A beaming Novak Djokovic showed off his Australian Open trophy in Melbourne on 1 February, saying the desire to become the greatest tennis player always be his "motivation" in the years to come. The 28-year-old world number one vanquished Andy Murray for the fourth time in an Australian Open to win a record-equalling sixth title and serve notice to his rivals that he's just getting started.

The Serbian's fifth crown in six years on his favourite court not only allowed him to match Roy Emerson's record Australian Open tally but also brought him level with Rod Laver and Bjorn Borg on 11 grand slam titles.

"After 2008, it was the first grand slam win, and now six titles later and, you know, eight years later it's truly incredible to see all the years that went by and how good I play in Australia each year so this serves as a great confidence booster, great wind in the back for the rest of the season," Djokovic told reporters on Monday.
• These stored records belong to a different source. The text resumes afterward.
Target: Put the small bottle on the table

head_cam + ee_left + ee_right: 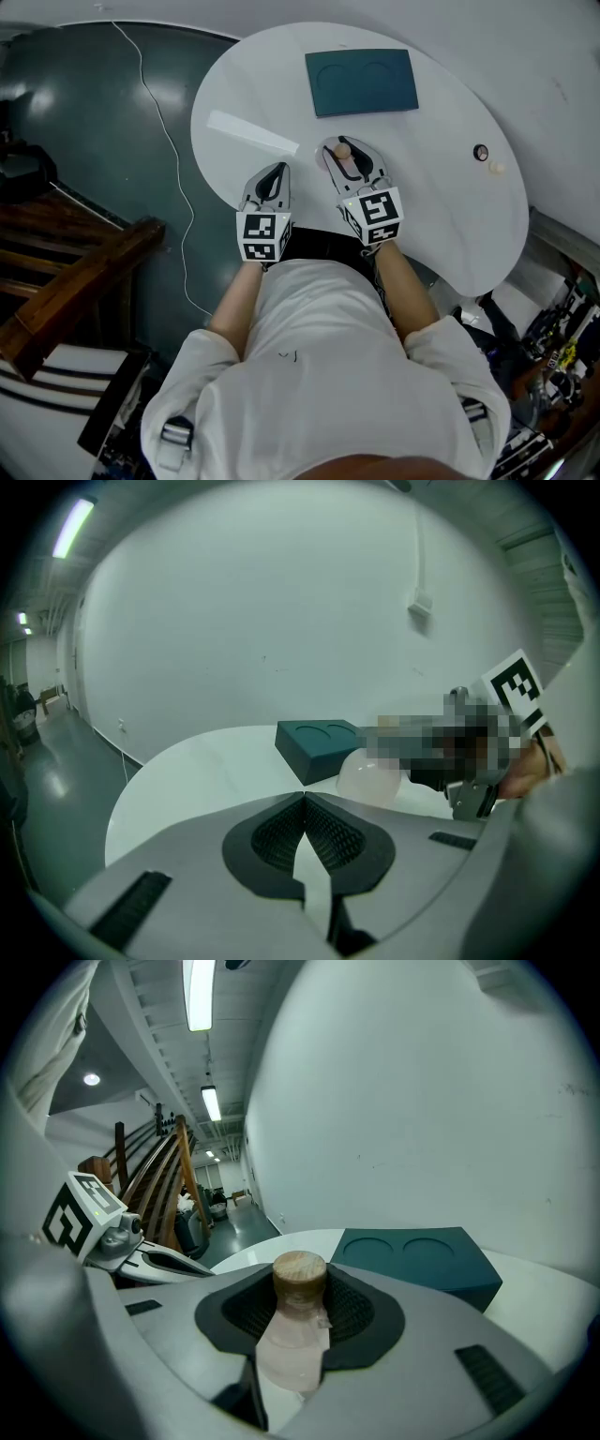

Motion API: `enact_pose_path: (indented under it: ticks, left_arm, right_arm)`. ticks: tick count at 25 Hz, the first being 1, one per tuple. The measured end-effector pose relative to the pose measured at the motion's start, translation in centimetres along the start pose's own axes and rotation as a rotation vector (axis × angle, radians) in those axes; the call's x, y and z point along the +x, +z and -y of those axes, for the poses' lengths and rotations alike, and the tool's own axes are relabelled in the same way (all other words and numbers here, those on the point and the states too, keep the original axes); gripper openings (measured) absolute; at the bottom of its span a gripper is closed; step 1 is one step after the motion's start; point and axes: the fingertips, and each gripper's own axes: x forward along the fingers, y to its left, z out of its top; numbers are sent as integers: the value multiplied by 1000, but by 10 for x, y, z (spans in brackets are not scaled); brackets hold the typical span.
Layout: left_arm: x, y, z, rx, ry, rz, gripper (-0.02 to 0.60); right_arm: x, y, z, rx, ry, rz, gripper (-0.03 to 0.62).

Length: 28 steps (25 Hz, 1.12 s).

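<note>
A small clear pinkish bottle with a wooden cork stands upright between the pads of my right gripper, which is shut on it. In the head view the right gripper holds the bottle over the near middle of the round white table. Beside it on the left, my left gripper is shut with nothing in it, its tips meeting. In the left gripper view the bottle's rounded body shows to the right, just in front of a dark teal block.
The teal block with two round recesses lies at the table's far side. A small dark round thing and a pale bit sit at the right. A white cable runs over the dark floor; wooden furniture stands at the left.
</note>
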Motion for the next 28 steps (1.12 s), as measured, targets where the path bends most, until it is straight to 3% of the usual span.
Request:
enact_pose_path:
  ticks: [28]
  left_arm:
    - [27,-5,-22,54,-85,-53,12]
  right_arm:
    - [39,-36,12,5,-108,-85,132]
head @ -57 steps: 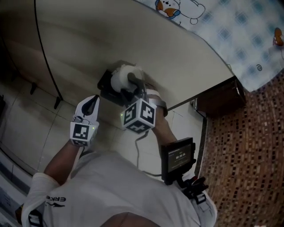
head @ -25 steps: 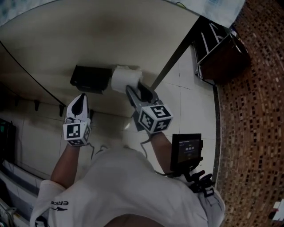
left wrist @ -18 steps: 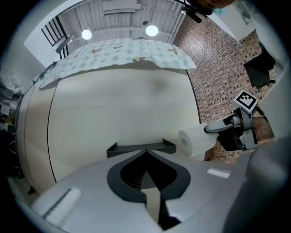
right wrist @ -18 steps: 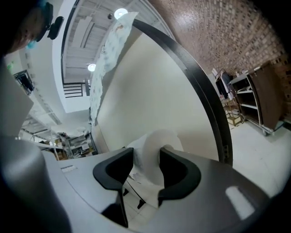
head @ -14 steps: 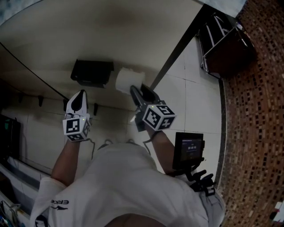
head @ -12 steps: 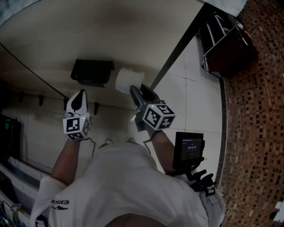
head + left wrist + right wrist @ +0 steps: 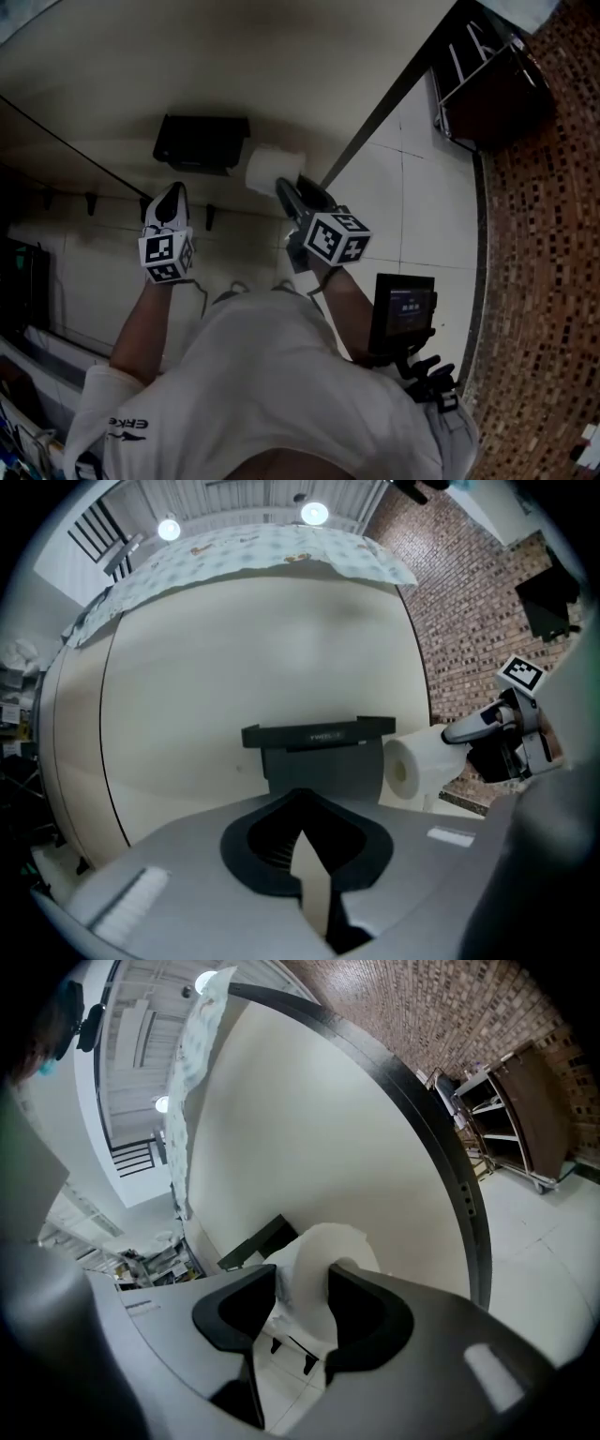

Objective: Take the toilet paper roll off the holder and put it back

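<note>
1. Right claw: the two jaws stand apart and are clamped on the toilet paper roll, one pad on each side of the white cylinder. The roll is carried clear of the floor.

2. Toilet paper roll position: the roll is off the holder. It sits just beside the holder's right end, with its open core facing left toward the holder. Whether the roll touches the holder's edge cannot be told.

3. Holder: a black box-shaped unit with a flat top lid. It is fixed to the beige wall panel, at the far side of the scene. The roll lies outside its body.

4. Left claw: the jaws are together with nothing between them. The claw is to the left of the right claw, on the near side of the holder, and it points at the holder's front. It touches neither holder nor roll.

5. Surroundings:
- White floor tiles run under the panel's right edge.
- A dark shelved cart stands at the far right; its contents cannot be made out.
- A small screen unit hangs at the person's right side.
</note>
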### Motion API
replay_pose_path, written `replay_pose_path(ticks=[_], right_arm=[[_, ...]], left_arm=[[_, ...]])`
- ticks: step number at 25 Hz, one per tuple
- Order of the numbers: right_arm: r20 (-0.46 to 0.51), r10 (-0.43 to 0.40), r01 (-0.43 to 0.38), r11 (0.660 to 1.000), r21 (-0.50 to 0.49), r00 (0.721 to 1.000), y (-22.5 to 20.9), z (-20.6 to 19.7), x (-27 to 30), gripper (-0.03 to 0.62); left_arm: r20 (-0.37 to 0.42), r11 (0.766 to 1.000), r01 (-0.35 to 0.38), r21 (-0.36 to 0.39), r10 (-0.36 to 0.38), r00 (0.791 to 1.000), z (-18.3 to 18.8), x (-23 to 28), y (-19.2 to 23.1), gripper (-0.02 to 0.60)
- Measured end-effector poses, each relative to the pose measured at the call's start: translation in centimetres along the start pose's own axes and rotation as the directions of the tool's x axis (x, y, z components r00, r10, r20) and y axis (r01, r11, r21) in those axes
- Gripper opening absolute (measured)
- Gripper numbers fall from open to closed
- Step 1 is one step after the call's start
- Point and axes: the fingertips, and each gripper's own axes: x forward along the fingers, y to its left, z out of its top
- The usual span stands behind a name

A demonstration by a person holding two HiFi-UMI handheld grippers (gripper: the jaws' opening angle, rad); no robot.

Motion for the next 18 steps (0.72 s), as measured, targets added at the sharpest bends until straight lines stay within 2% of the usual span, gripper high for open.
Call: replay_pose_path(ticks=[4, 7, 10, 13, 15, 18], right_arm=[[-0.021, -0.005, 0.006, 1.0, 0.014, 1.0, -0.2, -0.8, 0.3, 0.189], [-0.026, -0.014, 0.014, 1.0, 0.021, 1.0, -0.3, -1.1, 0.5, 0.189], [-0.025, -0.02, 0.02, 1.0, 0.018, 0.999, -0.2, -1.0, 0.8, 0.189], [-0.02, -0.028, 0.029, 0.999, 0.018, 0.999, -0.5, -0.7, 1.0, 0.189], [-0.017, -0.034, 0.035, 0.999, 0.018, 0.999, -0.7, -0.6, 1.1, 0.187], [-0.016, -0.038, 0.039, 0.999, 0.013, 0.999, -0.5, -0.6, 1.2, 0.187]], left_arm=[[-0.067, 0.999, 0.026, 0.02, -0.025, 0.997, -1.7, 1.1, 0.4, 0.005], [-0.124, 0.994, 0.101, 0.032, -0.097, 0.988, -3.1, 2.3, 0.4, 0.017], [-0.173, 0.981, 0.181, 0.063, -0.168, 0.97, -4.4, 3.5, 0.2, 0.101], [-0.241, 0.959, 0.241, 0.148, -0.201, 0.949, -5.9, 4.9, 0.1, 0.172], [-0.275, 0.941, 0.274, 0.196, -0.215, 0.937, -6.4, 5.7, 0.0, 0.201], [-0.294, 0.929, 0.303, 0.212, -0.235, 0.926, -6.8, 6.6, 0.1, 0.221]])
The Serbian, who secured his maiden grand slam at Melbourne Park back in 2008, said, while special, every grand slam title has its own unique feeling. "Of course it does, every title feels different, especially the grand slams that are the most prestigious, most valuable events in our sport and the first title I won in 2008 here in Australia," he explained.

"I was here with my family, my parents, my brothers. I remember that that opened a lot of doors for me in my career. I couldn't believe that I'm a grand slam winner. When you're a grand slam winner things change in your life and now, for the11th time, it's truly fantastic so I'm trying to obviously cherish every moment of it, nurture it and hopefully use it as a motivation for further challenges."

Although world number two Murray battled hard after losing the opening five games in the blink of an eye, the dominant manner of Sunday's 6-1 7-5 7-6(3) victory vindicated Djokovic's opinion that he was at the zenith of his powers. He won 11 titles including three of the four majors last year and already has a 12-0 record this season, having thrashed the other members of the "Big Four" – Rafael Nadal, Federer and Murray – to win in Doha and Melbourne.

He has won four of the last five slams, 38 of his last 39 matches, and at this rate Roger Federer's record 17 is within range for the 28-year-old. Now only six slam wins shy of Federer, Djokovic was asked if he has a desire to eventually become the greatest player in history.

"I need to be honest and say that it is in the back of my mind and it serves as an encouraging factor, a goal, a motivation, an incentive for the challenges and for the next period in my career. Obviously, being 28 and being at the peak of my abilities I feel like I can achieve much more," he said.

How far I can go I don't know. It's an individual sport so a lot can happen and everything depends on you so I hope that I'm able to still respect and live this kind of lifestyle that helped me to reach this point of my career and my life and I have a great support of my family and my team of people and if it stays that way I don't think anything is unreachable."

Djokovic will now turn his attention to securing a maiden French Open crown in May, the only grand slam title that currently eludes him.